- **Task instructions**
Transcribe the data below verbatim from the line with "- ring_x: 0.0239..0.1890" to the line with "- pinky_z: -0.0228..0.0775". Include both of those lines.

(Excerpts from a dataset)

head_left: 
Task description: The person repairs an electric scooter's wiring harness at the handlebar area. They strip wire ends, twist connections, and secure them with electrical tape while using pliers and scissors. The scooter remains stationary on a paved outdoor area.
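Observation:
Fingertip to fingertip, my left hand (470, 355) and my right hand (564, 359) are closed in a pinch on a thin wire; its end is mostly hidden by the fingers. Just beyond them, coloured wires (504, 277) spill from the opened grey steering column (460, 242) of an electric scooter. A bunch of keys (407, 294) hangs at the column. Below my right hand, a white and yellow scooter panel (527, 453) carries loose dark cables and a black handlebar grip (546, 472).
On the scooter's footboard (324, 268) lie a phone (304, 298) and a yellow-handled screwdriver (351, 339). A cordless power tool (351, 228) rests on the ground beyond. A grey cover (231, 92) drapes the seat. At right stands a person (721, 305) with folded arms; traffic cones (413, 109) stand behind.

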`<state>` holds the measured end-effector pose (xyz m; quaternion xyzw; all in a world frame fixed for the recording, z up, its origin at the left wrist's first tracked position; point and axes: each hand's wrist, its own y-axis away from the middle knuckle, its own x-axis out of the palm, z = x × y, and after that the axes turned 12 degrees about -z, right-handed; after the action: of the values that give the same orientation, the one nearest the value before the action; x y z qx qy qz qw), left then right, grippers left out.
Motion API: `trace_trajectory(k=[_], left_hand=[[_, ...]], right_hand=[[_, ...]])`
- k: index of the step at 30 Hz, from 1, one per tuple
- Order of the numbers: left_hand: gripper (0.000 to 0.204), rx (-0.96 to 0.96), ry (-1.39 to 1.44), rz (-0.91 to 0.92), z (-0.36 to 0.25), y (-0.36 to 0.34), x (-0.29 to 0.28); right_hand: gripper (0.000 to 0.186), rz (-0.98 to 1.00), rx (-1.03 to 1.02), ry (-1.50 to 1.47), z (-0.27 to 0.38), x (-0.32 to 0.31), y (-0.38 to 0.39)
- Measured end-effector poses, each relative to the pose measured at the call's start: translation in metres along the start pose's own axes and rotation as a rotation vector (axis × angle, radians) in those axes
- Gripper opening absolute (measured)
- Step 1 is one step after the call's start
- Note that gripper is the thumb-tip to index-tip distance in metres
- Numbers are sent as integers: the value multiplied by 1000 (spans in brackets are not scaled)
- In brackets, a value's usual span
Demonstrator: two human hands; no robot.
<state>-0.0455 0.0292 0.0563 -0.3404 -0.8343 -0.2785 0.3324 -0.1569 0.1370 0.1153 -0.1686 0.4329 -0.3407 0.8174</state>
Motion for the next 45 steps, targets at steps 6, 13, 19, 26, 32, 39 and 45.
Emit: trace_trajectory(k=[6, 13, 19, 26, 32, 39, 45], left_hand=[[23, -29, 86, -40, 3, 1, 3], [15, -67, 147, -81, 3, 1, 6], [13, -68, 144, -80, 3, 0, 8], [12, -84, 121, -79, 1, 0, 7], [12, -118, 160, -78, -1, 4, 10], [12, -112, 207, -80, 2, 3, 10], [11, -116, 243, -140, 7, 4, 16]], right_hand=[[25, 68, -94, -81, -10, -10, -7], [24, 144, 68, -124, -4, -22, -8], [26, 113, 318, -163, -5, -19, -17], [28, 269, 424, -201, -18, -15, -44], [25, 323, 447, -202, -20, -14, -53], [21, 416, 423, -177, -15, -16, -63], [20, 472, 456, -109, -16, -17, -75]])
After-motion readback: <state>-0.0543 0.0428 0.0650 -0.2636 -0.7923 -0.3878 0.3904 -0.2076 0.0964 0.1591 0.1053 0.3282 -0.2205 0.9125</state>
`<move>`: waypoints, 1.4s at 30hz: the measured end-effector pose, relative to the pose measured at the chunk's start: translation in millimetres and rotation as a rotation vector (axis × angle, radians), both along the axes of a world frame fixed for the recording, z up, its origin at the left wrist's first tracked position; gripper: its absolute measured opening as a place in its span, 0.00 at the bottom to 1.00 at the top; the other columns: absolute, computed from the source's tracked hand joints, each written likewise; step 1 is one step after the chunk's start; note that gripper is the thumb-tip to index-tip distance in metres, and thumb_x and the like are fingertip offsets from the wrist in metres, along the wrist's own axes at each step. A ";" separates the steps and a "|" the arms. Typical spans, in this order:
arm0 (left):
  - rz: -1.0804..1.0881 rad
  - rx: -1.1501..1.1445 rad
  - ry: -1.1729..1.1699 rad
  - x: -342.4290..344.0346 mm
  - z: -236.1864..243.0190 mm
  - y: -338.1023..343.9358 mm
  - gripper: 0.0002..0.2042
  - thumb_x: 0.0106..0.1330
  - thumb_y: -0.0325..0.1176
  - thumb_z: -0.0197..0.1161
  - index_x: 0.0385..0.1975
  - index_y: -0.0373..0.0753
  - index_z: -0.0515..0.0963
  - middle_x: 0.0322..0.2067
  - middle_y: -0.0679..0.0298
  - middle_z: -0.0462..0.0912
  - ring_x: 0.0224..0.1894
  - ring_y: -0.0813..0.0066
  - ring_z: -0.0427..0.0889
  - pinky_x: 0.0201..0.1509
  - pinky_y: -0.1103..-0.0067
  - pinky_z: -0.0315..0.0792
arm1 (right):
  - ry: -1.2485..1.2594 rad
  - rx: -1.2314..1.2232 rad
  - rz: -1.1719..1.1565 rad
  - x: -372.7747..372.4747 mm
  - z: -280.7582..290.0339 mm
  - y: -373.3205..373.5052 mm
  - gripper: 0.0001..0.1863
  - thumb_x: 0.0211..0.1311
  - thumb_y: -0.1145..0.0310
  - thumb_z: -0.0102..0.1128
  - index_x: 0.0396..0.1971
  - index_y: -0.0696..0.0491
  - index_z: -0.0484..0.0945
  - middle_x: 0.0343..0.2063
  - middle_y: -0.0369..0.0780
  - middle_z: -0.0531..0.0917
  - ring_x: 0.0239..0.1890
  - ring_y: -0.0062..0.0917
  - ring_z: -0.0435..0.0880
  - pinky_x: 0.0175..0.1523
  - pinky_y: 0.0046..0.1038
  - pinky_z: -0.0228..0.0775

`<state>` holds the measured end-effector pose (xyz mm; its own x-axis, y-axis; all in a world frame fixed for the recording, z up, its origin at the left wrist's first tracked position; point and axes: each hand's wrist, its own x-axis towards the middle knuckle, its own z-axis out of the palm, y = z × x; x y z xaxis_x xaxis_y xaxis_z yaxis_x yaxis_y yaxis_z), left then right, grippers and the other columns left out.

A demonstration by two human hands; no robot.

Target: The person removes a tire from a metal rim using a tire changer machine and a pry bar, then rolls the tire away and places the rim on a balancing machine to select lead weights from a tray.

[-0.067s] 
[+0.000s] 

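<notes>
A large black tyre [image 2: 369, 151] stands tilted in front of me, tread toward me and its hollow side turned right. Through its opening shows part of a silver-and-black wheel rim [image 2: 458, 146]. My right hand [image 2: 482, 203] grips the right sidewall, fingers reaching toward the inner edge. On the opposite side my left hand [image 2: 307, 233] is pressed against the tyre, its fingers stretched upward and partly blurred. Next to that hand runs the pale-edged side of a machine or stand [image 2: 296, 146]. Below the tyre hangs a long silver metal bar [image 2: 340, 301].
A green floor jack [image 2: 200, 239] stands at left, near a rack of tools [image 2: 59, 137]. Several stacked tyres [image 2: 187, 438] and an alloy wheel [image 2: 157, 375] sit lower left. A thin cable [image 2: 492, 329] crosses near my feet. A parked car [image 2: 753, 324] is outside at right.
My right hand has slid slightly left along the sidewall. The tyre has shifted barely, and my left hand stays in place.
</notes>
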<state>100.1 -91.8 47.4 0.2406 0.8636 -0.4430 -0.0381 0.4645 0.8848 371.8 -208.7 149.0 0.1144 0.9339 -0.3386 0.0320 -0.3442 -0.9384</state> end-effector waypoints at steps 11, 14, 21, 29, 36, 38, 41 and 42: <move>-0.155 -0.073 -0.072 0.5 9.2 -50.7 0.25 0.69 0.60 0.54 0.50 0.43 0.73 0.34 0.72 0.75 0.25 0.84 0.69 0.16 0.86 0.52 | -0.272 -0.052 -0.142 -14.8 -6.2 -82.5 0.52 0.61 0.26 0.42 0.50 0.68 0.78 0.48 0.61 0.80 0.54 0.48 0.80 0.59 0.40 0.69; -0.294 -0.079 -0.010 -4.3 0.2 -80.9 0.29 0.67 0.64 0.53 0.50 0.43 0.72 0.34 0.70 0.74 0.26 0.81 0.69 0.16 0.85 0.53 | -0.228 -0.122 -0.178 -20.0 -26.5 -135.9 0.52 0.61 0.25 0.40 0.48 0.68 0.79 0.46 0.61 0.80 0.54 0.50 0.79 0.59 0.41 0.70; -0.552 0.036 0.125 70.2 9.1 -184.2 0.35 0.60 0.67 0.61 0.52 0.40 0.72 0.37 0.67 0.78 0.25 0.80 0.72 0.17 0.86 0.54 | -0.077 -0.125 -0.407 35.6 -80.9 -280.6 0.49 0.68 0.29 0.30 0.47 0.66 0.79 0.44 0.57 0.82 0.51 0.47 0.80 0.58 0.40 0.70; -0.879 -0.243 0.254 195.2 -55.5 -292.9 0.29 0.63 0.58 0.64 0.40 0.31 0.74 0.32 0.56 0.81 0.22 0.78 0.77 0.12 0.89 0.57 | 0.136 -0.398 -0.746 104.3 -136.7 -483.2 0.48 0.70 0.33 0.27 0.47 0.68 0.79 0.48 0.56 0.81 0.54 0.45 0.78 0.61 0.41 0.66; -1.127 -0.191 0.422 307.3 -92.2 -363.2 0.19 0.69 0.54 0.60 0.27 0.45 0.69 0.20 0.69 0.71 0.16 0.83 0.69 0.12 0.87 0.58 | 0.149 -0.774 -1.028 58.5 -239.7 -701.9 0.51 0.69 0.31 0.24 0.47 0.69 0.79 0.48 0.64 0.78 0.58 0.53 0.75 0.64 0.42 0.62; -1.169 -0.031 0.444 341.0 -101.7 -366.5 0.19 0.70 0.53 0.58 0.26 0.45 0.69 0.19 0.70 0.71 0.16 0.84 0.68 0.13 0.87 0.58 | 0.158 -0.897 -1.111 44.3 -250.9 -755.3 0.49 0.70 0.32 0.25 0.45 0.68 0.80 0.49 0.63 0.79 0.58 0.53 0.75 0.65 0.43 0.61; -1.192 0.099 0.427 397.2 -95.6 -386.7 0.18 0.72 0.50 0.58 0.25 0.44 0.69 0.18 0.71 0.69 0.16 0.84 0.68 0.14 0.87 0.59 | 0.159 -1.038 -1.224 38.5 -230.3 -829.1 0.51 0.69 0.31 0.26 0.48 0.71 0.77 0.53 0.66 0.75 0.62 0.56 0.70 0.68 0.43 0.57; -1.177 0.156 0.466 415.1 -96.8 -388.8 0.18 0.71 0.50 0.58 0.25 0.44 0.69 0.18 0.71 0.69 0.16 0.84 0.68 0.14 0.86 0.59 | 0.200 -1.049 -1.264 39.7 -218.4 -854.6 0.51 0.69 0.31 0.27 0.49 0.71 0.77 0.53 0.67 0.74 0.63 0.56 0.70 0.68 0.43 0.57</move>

- **Problem solution**
  - ring_x: 0.0239..0.1890
  - ring_y: -0.0062..0.0917
  - ring_z: -0.0435..0.0880
  - pinky_x: 0.0175..0.1523
  - pinky_y: 0.0046..0.1038
  - pinky_z: -0.0228..0.0775

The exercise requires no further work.